## Your assignment
Could you restate the whole listing word for word?

## Collected data

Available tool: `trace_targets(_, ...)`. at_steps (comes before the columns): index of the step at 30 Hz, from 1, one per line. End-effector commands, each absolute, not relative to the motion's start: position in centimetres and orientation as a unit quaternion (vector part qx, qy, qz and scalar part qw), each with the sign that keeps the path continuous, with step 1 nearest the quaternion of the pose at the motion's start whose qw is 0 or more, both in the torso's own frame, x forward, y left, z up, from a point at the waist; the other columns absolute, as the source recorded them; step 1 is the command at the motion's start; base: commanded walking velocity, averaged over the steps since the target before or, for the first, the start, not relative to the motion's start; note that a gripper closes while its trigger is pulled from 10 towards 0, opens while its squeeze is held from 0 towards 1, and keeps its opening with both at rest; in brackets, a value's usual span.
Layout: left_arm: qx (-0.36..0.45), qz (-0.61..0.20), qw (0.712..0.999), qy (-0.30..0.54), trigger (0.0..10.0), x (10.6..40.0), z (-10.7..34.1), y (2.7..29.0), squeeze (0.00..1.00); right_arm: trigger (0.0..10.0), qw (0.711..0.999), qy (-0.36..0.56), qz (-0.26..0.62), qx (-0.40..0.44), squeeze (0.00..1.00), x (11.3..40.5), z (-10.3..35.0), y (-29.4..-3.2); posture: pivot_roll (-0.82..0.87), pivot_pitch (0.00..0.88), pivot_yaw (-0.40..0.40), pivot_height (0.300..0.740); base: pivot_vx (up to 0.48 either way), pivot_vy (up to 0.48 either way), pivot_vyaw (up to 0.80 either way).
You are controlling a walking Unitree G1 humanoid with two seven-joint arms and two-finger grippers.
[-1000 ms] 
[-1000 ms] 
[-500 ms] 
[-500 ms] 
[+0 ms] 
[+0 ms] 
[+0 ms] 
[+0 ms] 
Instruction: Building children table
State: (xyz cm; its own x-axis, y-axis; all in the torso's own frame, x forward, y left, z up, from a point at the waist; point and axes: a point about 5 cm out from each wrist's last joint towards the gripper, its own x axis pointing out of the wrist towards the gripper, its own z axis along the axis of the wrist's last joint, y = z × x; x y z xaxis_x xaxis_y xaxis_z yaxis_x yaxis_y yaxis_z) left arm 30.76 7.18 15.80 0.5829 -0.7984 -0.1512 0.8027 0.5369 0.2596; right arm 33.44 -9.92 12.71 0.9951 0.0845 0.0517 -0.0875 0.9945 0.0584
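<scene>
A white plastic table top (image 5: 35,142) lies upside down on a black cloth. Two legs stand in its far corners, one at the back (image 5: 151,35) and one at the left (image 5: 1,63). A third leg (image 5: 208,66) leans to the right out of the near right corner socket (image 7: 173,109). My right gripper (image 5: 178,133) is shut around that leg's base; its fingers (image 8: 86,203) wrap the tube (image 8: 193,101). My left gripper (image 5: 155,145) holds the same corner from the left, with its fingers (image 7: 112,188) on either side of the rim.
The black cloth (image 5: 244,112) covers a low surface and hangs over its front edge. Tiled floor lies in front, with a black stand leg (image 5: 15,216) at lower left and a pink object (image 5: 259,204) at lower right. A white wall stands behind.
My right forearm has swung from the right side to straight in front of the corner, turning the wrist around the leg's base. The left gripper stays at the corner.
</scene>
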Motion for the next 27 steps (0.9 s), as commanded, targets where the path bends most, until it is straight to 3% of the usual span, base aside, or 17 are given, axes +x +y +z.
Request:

## The completed task
Available tool: `trace_targets(_, ...)`. at_steps (comes before the columns): index of the step at 30 Hz, from 1, one per line. End-effector commands, each absolute, not relative to the motion's start: position in centimetres and orientation as a unit quaternion (vector part qx, qy, qz and scalar part qw), each with the sign that keeps the path continuous, with step 1 nearest the quaternion of the pose at the motion's start whose qw is 0 or more, both in the torso's own frame, x forward, y left, z up, from a point at the waist; the other columns absolute, as the source recorded them; step 1 is the command at the motion's start; base: commanded walking velocity, averaged over the steps since the target before or, for the first, the start, not relative to the motion's start; note that a gripper closes while its trigger is pulled from 10 towards 0, opens while its squeeze is held from 0 towards 1, and keeps its opening with both at rest; in brackets, a value's usual span.
Layout: left_arm: qx (-0.36..0.45), qz (-0.61..0.20), qw (0.712..0.999), qy (-0.30..0.54), trigger (0.0..10.0), x (10.6..40.0), z (-10.7..34.1), y (2.7..29.0), squeeze (0.00..1.00); right_arm: trigger (0.0..10.0), qw (0.711..0.999), qy (-0.36..0.56), qz (-0.26..0.62), qx (-0.40..0.44), squeeze (0.00..1.00), x (11.3..40.5), z (-10.3..35.0), y (-29.4..-3.2); posture: pivot_roll (-0.82..0.87), pivot_pitch (0.00..0.88), pivot_yaw (-0.40..0.40), pivot_height (0.300..0.740); base: pivot_vx (up to 0.48 either way), pivot_vy (up to 0.48 either way), pivot_vyaw (up to 0.80 either way).
You are controlling a walking Unitree G1 humanoid with two seven-joint arms and two-finger grippers.
[-1000 ms] 
[-1000 ms] 
[-500 ms] 
[-500 ms] 
[+0 ms] 
[+0 ms] 
[+0 ms] 
[+0 ms] 
Instruction: Building children table
State: (xyz cm; its own x-axis, y-axis; all in the torso's own frame, x forward, y left, z up, from a point at the waist; point and axes: a point about 5 cm out from each wrist's last joint towards the gripper, its own x axis pointing out of the wrist towards the gripper, its own z axis along the axis of the wrist's last joint, y = z × x; x y z xaxis_x xaxis_y xaxis_z yaxis_x yaxis_y yaxis_z) left arm 30.76 7.18 15.80 0.5829 -0.7984 -0.1512 0.8027 0.5369 0.2596; right arm 33.44 -9.92 12.71 0.9951 0.0845 0.0517 -0.0875 0.9945 0.0584
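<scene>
A white plastic table top (image 5: 35,142) lies upside down on a black cloth. Two legs stand in its far corners, one at the back (image 5: 151,35) and one at the left (image 5: 1,63). A third leg (image 5: 208,66) leans to the right out of the near right corner socket (image 7: 173,109). My right gripper (image 5: 178,133) is shut around that leg's base; its fingers (image 8: 86,203) wrap the tube (image 8: 193,101). My left gripper (image 5: 155,145) holds the same corner from the left, with its fingers (image 7: 112,188) on either side of the rim.
The black cloth (image 5: 244,112) covers a low surface and hangs over its front edge. Tiled floor lies in front, with a black stand leg (image 5: 15,216) at lower left and a pink object (image 5: 259,204) at lower right. A white wall stands behind.
My right forearm has swung from the right side to straight in front of the corner, turning the wrist around the leg's base. The left gripper stays at the corner.
</scene>
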Motion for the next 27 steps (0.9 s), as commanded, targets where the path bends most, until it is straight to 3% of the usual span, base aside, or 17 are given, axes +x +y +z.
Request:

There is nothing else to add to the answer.